• [Data section]
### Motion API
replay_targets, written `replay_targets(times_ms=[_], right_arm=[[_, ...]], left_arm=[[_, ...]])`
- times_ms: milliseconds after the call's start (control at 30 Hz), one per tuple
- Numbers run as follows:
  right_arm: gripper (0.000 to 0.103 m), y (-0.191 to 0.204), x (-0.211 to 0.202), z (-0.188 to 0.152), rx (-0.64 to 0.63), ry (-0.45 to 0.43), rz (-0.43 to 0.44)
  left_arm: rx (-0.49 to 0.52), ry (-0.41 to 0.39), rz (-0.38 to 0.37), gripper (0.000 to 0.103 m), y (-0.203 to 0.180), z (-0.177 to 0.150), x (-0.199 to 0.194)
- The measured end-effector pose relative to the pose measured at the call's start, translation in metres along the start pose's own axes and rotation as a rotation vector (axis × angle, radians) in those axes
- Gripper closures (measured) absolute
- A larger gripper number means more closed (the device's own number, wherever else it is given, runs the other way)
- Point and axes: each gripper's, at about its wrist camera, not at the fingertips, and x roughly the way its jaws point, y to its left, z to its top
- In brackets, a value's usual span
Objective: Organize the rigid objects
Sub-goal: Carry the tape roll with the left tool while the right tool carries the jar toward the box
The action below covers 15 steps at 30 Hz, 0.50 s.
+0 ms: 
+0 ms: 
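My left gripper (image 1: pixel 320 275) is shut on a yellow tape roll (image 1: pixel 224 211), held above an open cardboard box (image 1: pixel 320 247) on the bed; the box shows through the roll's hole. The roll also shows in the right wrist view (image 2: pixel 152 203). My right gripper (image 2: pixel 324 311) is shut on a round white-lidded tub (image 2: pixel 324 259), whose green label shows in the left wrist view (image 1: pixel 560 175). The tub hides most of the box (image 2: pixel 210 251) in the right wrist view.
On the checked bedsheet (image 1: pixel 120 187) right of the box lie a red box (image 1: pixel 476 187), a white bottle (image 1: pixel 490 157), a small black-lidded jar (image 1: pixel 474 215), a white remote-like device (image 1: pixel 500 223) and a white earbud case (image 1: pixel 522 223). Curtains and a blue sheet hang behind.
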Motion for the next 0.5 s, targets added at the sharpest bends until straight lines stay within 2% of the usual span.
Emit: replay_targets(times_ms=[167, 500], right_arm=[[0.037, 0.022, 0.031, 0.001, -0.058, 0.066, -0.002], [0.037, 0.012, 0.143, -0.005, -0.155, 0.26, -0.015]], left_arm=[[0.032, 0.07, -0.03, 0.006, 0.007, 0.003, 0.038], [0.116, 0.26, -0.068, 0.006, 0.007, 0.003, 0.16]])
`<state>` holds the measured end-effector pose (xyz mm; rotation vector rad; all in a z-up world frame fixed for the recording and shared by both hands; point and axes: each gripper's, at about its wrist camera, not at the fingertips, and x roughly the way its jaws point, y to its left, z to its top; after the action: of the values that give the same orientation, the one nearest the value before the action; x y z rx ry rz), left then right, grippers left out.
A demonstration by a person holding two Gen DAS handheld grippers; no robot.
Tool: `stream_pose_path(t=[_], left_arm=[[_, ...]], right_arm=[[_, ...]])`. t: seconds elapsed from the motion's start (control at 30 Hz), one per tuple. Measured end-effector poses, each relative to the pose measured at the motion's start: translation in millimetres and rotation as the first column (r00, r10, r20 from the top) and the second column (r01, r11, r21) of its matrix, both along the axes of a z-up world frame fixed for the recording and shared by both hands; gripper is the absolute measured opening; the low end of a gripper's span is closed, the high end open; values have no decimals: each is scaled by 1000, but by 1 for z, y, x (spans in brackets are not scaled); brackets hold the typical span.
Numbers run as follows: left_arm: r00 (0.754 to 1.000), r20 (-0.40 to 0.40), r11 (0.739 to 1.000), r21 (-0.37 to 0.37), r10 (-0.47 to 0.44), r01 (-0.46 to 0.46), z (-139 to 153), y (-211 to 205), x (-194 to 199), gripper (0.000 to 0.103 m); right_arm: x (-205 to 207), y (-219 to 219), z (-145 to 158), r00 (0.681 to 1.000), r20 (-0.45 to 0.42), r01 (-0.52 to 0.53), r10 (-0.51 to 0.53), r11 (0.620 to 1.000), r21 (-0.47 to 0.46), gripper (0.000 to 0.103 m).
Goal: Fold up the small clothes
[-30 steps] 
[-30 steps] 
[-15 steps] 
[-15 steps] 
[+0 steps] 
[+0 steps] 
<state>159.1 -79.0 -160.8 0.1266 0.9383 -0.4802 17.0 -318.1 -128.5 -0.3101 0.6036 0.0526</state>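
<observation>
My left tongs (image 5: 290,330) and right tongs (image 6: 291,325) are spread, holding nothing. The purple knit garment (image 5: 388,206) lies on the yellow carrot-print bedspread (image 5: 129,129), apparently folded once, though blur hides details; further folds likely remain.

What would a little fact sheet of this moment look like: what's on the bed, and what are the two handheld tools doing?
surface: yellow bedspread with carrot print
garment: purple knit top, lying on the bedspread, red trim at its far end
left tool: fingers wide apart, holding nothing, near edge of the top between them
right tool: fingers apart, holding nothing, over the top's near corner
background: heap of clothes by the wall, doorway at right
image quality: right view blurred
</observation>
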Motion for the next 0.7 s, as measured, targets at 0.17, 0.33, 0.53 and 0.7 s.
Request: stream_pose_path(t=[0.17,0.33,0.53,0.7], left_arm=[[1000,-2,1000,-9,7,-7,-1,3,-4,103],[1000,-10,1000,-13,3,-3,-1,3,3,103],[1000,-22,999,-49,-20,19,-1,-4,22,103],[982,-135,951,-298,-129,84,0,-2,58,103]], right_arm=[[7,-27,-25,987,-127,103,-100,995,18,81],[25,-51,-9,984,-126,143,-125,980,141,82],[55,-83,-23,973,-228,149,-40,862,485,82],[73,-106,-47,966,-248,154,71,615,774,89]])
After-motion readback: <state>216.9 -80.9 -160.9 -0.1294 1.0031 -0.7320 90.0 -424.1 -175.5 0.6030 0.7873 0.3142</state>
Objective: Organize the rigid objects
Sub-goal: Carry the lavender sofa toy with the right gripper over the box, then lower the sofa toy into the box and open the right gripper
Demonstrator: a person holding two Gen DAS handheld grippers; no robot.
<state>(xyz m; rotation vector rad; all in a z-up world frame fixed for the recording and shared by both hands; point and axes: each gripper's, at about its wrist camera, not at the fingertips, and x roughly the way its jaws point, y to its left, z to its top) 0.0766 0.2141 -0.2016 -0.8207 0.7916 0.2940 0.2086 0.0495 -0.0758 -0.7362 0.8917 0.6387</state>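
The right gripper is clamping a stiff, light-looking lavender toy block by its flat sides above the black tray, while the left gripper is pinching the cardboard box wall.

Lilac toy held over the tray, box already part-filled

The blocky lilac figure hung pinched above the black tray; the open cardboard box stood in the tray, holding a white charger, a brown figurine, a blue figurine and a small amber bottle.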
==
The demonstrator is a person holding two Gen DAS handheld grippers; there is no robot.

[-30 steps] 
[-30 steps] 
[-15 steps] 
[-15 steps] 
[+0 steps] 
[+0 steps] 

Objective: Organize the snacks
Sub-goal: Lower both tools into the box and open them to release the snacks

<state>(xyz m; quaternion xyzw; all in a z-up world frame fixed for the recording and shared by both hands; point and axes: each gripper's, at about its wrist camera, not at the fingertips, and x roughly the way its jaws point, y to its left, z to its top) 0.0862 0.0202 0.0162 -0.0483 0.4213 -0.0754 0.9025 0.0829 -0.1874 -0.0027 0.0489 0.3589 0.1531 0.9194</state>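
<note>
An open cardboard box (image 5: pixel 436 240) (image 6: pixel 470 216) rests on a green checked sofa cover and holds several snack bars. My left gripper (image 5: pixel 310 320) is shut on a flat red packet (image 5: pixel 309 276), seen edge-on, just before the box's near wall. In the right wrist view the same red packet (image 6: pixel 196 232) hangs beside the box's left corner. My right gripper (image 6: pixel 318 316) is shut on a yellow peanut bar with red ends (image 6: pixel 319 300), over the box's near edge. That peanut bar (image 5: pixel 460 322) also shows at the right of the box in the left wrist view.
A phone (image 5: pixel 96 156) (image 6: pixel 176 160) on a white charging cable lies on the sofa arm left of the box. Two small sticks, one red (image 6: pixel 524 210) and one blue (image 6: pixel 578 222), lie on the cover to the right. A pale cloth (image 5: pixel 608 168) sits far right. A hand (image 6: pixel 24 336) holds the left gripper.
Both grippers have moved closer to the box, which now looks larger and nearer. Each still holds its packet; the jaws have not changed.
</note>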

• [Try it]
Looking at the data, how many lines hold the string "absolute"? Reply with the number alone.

• [Completed exercise]
2